E OS HOMENS?
Não acreditei ao olhar Nádia esta manhã. Roupa de ginástica, turbinada, e cabelos com algumas mechas cor-de-rosa sobre o tom louro. Consegui apenas dizer como ela havia se modernizado.
Ela, então, passou a narrar sua via-crúcis. Há alguns meses, vinha freqüentando um clube para desimpedidos. A princípio tudo corria bem, porém o número de mulheres foi aumentando à medida que o de homens, diminuindo. Quando perguntavam por alguns que andavam sumidos, a resposta era: morreu, enfartou, está com câncer na próstata... Com isso, criou-se um problema sério. Havia setenta e cinco mulheres para vinte homens. Elas reclamavam sobre a falta de parceiros para as danças.
Após diversas reuniões, ficou decidido que o mais racional seria a utilização da venda de tíquetes ao custo de um real, o que daria direito às mulheres a dez minutos de dança com determinado parceiro. Como o déficit era de homens, obviamente apenas elas comprariam os tíquetes. O dinheiro seria empregado na divulgação do baile através de folhetos distribuídos em pontos estratégicos da cidade.
E assim foi feito. Nádia, contudo, sentia-se humilhada com a história. Não aceitava. Desde sua separação de Gilson, após trinta anos de casamento, ela procurava um meio de fugir da solidão, que sempre vinha com suas garras afiadas....
No entanto, contou sorrindo sobre o baile de gala que era realizado uma vez por mês no clube. Para que isso ocorresse, elas convidavam José Maurício, um rapaz sarado, moreno, e alugavam para ele se apresentar no baile, smoking, sapatos, e lhe ofereciam um lauto jantar ao término da noite de gala. Todas que colaboravam no aluguel do smoking tinham direito a várias danças com ele. No fim, o prazer era mútuo!
Voltei a sentir a tristeza de Nádia... Havia um quê de insatisfação no seu olhar. Perguntei. Ela, então, me disse que se sentia triste por estar descasada e que, no fundo, esses bailes eram pura fuga da realidade triste na qual vivia desde sua separação. Arrependera-se. Ela deveria ter ficado com Gilson, apesar da traição. Seria melhor que viver nesses bailes malucos!... E começou a chorar! Eu animei-a, dizendo que isso era comum até entre jovens, que as meninas também disputavam os meninos e que realmente havia mais homem do que mulher. O que poderia falar diante do que ouvia? Contei um monte de mentira, e ela acreditou! Aquelas mentiras piedosas!
Pediu-me que comparecesse a um dos bailes, frisando que eu poderia conhecer algum homem interessante. Eu concordei. Estranhei, pois ela conhecia meu marido. Somos casados há doze anos... Seria uma sinal de arteriosclerose?

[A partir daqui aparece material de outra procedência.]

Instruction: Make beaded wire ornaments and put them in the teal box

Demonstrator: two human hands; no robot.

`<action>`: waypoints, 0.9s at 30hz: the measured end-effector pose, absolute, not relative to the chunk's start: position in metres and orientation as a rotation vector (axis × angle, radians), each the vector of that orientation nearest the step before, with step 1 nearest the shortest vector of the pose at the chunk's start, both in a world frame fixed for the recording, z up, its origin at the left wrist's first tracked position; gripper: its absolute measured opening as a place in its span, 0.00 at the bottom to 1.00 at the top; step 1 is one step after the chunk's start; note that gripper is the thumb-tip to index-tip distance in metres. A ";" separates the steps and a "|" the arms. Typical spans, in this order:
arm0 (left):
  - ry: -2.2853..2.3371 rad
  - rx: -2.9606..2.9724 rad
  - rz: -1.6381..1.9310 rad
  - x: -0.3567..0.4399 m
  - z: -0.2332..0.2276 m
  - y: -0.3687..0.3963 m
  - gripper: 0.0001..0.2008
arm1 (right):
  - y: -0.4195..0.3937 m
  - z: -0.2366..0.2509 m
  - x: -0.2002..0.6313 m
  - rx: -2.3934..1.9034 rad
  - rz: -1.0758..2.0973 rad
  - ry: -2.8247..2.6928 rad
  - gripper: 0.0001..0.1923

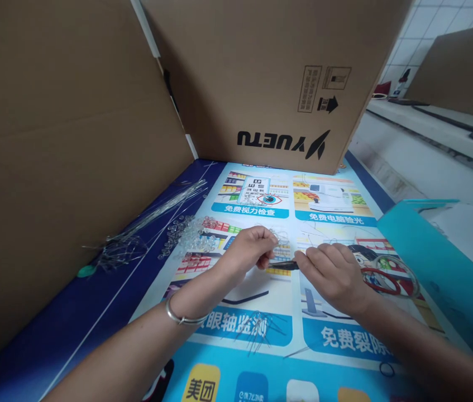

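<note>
My right hand [332,273] is closed around a pair of pliers [285,265], whose dark narrow jaws point left. Facing it, my left hand [257,248] is pinched shut on a thin wire, faintly visible by the fingertips; the jaws reach right up to these fingers. Whether the jaws grip the wire is hidden. Left of my left hand lies a spread of clear beads [190,234]. Below both hands, several short cut wires [257,332] are scattered on the printed sheet.
Long straight wires [165,206] and a wire tangle [123,254] lie at the left. Tall cardboard panels [270,84] close off the back and left. Beyond my right hand are a red ring-shaped coil [381,281] and a teal box [433,245]. A small dark ring [386,369] lies near the front.
</note>
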State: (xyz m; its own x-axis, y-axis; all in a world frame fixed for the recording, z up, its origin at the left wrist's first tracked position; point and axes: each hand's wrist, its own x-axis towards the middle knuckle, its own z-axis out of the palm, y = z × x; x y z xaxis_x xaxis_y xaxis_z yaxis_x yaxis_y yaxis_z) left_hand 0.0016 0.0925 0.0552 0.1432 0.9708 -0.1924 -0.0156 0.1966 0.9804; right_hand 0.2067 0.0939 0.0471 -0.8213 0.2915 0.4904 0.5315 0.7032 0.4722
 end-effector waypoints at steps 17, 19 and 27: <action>1.122 1.131 0.970 0.001 0.049 0.093 0.06 | 0.097 0.045 0.208 -0.680 -0.722 -2.586 0.11; 1.127 1.136 0.961 0.000 0.048 0.094 0.06 | 0.097 0.045 0.208 -0.678 -0.753 -2.587 0.10; 1.191 1.221 0.964 -0.002 0.046 0.096 0.07 | 0.096 0.041 0.205 -0.701 -0.679 -2.622 0.11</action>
State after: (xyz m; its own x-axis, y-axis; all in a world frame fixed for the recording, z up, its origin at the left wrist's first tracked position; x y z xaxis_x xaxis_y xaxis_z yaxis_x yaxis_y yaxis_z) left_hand -0.0017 0.0956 0.0457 0.1565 0.9777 -0.1398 0.0673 0.1307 0.9891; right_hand 0.2054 0.0958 0.0412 -0.8197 0.3741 0.4338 0.5377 0.7637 0.3573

Disse a ela que iria ao baile de gala e dançaria com José Maurício, pois eu, como ele, era marombeira de academia, e certamente nos daríamos muito bem!
Ela, então, disse:
— Bel, concordo, mas não fique jogando charme pra ele, declamando suas poesias eróticas, pois senão como ficaremos? A escassez já é grande e você aparece com novidades... Pode ir, mas fica calada e apenas dance! Não nos ofusque!
Todas as mulheres se empenhavam muito para uma conquista, segundo ela. Era silicone no peito, na bunda. Botox, preenchimentos, no rosto. Cortes e tinturas nos cabelos... Gastavam uma fortuna para ver se conseguiam um par fixo, mas tudo ia piorando, a ponto de agora terem que pagar para garantir um par.
Assim, jurei que não declamaria poemas eróticos. E logo eu, que sequer sei fazer poemas eróticos!
Irei ao baile de gala, e já escolhi o poema para declamar. Será o "Labaredas...". Não sei se agirei corretamente, porém, quando ela falou que não o fizesse, lembrei-me do único poema erótico que já fiz na vida... e, claro, declamarei para ver se no fundo ajudo aquelas mulheres! Quem sabe ouvindo os poemas eles se animem, parem de morrer, de enfartar, e passem a viver essa imensa festa que é a vida, para a qual a idade não se constitui em nenhum empecilho.
"Labaredas..." vai levantar o pessoal, com certeza!